Vor dem Hintergrund des Nazi-Regimes unterzieht sich dervereinsamte Bildhauer Ernst Barlach einer kritischen Selbstanalyse. In der Nacht zuvor haben Unbekannte aus dem Dom zu Güstrow eine seiner ausdrucksstärksten Plastiken, den »Schwebenden Engel« geraubt. Der formal anspruchsvolle Film stellt die Frage nach dem Verhältnis von Kunst und Macht. Nach dem Verbot durch das 11. Plenum kam er erst 1971 zur öffentlichen Aufführung.

Zur Ausstellung:
Das 11. Plenum des Zentralkomitees der SED im Jahr 1965 hatte schwerwiegende Konsequenzen für das Kultur- und Filmschaffen in der DDR. Mit dem Verbot von insgesamt zwölf Filmen war das DEFA-Spielfilmstudio am schwersten betroffen, aber auch in Literatur, Dramatik und Bildender Kunst setzten erhebliche Restriktionen ein.
Einige Regisseure hatten später keine Möglichkeit mehr, Spielfilme zu drehen oder ihre Projekte wurden besonders scharf überwacht. Die Spielfilmproduktion ging in den folgenden Jahren stark zurück, künstlerische Aufbrüche wurden unterbunden, es herrschten Einschüchterung und Diffamierung.

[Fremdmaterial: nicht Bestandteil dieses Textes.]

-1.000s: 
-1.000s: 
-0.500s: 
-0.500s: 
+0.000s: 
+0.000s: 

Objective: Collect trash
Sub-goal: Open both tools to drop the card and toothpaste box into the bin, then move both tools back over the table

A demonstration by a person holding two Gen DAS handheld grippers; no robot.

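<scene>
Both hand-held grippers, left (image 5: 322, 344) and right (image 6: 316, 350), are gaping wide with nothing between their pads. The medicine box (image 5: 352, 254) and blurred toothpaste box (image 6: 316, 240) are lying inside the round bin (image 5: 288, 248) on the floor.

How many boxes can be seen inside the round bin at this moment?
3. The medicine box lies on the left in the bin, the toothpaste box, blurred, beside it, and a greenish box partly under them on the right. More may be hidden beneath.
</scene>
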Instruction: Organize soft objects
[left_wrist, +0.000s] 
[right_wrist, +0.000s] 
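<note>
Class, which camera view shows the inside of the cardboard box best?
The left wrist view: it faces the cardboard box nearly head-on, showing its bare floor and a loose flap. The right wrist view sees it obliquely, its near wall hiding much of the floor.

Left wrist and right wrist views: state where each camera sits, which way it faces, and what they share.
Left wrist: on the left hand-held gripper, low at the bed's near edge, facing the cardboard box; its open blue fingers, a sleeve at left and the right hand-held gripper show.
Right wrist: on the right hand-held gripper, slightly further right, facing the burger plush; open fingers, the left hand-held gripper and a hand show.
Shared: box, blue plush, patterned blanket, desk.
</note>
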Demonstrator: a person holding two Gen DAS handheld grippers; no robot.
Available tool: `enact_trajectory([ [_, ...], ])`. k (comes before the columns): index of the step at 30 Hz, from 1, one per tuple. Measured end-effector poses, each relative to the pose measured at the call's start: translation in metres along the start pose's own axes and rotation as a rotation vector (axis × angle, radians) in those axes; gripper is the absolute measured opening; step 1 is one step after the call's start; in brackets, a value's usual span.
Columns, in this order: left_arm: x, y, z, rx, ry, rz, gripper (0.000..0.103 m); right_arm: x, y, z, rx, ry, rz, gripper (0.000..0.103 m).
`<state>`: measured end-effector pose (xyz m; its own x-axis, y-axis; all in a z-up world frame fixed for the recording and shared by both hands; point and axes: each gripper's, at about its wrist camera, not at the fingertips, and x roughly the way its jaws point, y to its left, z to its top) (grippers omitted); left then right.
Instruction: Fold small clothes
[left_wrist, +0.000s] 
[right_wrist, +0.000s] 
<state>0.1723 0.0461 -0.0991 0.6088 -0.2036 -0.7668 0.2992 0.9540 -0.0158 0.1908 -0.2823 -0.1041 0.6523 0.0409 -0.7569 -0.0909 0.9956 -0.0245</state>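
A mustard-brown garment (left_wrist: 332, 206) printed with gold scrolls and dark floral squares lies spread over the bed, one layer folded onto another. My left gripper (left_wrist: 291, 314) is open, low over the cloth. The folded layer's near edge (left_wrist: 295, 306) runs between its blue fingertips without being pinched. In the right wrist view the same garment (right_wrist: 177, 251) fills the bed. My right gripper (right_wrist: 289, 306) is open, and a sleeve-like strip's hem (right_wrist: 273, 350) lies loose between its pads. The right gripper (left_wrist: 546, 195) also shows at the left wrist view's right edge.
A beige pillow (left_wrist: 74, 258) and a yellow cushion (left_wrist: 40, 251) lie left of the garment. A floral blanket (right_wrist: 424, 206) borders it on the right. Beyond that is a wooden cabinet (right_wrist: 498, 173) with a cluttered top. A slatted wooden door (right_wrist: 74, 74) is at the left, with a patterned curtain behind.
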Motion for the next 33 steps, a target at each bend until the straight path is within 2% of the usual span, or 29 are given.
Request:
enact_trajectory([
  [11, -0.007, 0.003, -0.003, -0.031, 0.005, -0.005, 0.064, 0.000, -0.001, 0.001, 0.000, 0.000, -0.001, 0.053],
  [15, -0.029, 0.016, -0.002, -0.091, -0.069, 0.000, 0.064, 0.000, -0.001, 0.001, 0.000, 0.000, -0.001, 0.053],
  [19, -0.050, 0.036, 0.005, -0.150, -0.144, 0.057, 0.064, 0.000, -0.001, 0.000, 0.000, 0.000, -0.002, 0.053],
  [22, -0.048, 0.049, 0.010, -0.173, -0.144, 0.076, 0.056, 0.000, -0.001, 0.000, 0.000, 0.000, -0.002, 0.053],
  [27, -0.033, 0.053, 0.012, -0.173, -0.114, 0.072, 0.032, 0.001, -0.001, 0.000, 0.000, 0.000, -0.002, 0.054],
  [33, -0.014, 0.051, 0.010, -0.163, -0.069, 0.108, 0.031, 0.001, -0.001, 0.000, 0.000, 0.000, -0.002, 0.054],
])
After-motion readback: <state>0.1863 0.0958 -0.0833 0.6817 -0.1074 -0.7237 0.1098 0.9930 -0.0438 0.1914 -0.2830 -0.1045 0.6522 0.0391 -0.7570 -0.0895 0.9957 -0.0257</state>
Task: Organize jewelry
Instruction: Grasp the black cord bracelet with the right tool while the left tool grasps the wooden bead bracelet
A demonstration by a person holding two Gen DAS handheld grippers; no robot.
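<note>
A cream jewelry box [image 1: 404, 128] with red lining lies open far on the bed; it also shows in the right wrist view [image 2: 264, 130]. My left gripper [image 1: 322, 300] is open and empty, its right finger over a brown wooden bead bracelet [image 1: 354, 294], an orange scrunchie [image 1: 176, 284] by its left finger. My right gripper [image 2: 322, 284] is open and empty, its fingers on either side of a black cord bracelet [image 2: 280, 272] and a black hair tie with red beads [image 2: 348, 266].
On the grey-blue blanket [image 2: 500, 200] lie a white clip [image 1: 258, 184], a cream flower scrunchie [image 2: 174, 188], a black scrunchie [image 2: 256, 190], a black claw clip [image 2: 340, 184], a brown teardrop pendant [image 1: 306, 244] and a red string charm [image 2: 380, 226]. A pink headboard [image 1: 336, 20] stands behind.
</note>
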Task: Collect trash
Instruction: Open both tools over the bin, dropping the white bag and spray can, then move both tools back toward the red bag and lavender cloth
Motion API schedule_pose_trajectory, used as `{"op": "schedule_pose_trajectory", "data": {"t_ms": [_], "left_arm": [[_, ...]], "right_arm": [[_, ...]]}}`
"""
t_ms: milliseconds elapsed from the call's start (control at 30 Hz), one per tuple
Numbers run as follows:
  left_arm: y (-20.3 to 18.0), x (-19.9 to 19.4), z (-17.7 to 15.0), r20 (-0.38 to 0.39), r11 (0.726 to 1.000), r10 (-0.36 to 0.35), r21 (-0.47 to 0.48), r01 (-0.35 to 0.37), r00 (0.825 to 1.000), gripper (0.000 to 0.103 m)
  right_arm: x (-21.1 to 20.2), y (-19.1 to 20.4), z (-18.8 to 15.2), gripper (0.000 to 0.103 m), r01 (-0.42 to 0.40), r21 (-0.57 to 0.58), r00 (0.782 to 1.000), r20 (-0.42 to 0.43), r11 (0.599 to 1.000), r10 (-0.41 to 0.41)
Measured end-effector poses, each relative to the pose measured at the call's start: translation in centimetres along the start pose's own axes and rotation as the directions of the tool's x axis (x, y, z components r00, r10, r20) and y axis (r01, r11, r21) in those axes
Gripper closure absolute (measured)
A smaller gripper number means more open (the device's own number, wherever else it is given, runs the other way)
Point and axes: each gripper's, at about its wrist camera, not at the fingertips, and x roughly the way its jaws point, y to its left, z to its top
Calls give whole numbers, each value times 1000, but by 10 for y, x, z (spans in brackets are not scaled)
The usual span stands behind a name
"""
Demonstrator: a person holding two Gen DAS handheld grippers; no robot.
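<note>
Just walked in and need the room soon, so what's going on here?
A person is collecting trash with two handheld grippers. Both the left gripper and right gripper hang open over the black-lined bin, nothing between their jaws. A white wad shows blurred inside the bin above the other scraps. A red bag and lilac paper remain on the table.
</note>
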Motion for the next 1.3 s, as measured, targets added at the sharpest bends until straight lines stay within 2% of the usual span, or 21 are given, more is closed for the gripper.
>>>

Die Ausstellung, die von Bachelor-Studierenden der Filmuniversität Babelsberg erarbeitet wurde, beruht auf Recherchen in den Sammlungen des
Filmmuseums und weiterer Archive. Begleitend zur Ausstellung zeigt das Kino alle erhaltenen Spielfilme in zumeist neu restaurierten Fassungen.